I have primarily two final questions. First one relates to my work on translating the contemporary female poets of France. As you know four poems from your Chaussure were the first ones that I translated with the help of my collaborator Nina.

Nathalie: Yes, I remember. (smiles)

Rupak: What I have seen through the process is your partial departure from the feminist lineage, let’s say your book “Jeanne D’arc” to, as you say a form of Marxist poetic activism. Does that imply that you are seeing a merger or convergence of the contemporary feminist or gender movement into a more general form of communism?
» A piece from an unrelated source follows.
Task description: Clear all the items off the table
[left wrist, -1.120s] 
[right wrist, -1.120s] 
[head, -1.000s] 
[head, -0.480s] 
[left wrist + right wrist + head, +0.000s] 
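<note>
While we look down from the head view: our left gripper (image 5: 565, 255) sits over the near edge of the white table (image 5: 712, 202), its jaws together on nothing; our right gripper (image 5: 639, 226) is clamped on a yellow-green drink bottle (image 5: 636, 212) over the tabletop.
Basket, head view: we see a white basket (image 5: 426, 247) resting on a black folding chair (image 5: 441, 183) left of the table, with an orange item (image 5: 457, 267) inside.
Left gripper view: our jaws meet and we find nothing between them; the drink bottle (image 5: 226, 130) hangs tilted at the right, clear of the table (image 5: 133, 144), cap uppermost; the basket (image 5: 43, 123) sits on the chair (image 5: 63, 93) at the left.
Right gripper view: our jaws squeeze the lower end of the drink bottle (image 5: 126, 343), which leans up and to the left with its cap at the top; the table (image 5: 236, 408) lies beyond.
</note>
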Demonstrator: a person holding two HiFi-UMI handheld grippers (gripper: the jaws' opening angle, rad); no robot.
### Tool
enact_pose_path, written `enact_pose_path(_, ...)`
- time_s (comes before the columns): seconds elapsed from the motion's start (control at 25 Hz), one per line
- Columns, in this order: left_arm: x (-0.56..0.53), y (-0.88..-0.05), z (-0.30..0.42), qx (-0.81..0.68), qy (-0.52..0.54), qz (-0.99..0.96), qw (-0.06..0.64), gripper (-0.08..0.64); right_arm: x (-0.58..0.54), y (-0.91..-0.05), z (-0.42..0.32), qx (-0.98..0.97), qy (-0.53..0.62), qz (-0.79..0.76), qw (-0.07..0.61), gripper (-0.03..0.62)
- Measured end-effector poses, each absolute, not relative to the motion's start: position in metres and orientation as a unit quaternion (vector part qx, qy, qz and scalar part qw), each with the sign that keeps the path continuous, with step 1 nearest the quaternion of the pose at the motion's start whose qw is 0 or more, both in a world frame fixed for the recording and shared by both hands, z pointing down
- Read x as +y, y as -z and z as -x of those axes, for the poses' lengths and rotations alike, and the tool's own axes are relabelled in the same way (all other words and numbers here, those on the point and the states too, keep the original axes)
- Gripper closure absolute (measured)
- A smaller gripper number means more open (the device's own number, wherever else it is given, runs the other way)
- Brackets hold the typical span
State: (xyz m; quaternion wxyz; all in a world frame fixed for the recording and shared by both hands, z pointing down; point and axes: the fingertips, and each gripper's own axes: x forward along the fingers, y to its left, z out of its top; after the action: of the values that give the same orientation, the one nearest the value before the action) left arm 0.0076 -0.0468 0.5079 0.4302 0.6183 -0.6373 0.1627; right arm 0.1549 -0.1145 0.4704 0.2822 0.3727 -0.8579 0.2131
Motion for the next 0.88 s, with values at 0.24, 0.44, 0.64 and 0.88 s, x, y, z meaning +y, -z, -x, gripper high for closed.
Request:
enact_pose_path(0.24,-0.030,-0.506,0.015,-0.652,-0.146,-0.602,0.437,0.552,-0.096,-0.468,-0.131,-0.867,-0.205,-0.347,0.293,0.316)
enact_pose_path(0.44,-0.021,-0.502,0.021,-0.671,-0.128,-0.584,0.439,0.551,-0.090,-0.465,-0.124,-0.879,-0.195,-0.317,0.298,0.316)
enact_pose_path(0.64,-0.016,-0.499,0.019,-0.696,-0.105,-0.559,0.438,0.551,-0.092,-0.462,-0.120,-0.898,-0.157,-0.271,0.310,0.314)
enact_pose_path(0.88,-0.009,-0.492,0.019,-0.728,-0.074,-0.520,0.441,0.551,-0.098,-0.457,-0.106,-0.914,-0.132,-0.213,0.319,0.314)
Nathalie: Well, my initial reference to Marx was a bit of a provocation for you! (laughs)

On a serious note, there are two sides to my answer to your question. I am not denying the fact that what I do has a bit of its essence rooted in that process. Having said that, I do not think, with the meagre number of my books being sold, my work does have that much of an impact. I am after all a marginal poet. For me, yes it has been a typical path. Whenever I am approached by anyone from the LGBTQIA+ community they generally refer to my book ‘Crâne chaud (Hot Head)’. It’s a book that pertains to realism, surrealism, and fantasy-oriented approach to sex at the same time.

Abby: I had a small question about your feeling on the state of contemporary education in France. I am a teacher myself and you are too. We all know that there is this issue of teacher shortage, the ongoing COVID situation and many other issues like these. What are your thoughts about the current climate?

Nathalie: I am lucky to be in a situation, which I think should be a situation for everyone, where I work part time in a junior high school. That is why I don’t have to deal with all the bureaucratic reforms going on in the system. The system is basically turning an entire generation of kids away from literature.

(Nathalie’s cat climbs on the table. She refers to her and introduces her to us. We have a light moment of laugh!)

Rupak: Don’t you think, this overall departure from literature is a universal phenomenon?

Nathalie: Yes! Teaching here has become privatized. And people with some amounts of money are sending their kids to private schools. It is destroying the literary lineage of public schools here.

Rupak: Is this more of a contemporary problem? Because our generation have been a witness to similar phenomena in Bengal (India) as well, at least in the developed areas.

Nathalie: For us this has been an ongoing issue from the 80s. And now, the kids going to literary studies finally end up in completely different tracks of humanities like sociology etc. They are not sticking to literature anymore and whoever stays back are doing it merely by default! I will end this by saying that Christophe Hanna, to whom you have referred in our previous email conversations, who you know is a pioneer in his own form and genre, should be teaching University level literature. But the establishment and its bureaucracy has forced him to remain at the high school level.

Another problem is literary exchange. All that gets translated is American poetry. It is very difficult to get any sort of translatory collaboration between other languages and us! For Instance, the Spanish language is so like French, still it is almost impossible to have any sort of exchange. It is American poetry that dominates this area, and that too not because it is good! It is unfortunate that young people who are good in English simply choose to do this!

Rupak: Thanks a lot for your candid answers and this in-depth discourse Nathalie. I hope we will be able to have more sessions like this in future as well.

Nathalie: Yes Rupak, let us stay in touch.

[*Abby Heraud acted as a bilingual interpreter in the interview.]

Rupak Bardhan Roy works as a senior scientist for GE Healthcare, France. On the vocational side he has been working as a literary/cultural commentator and writes on cinema, social issues, travel etc. and is an active advocate of ‘Scientific Temper’.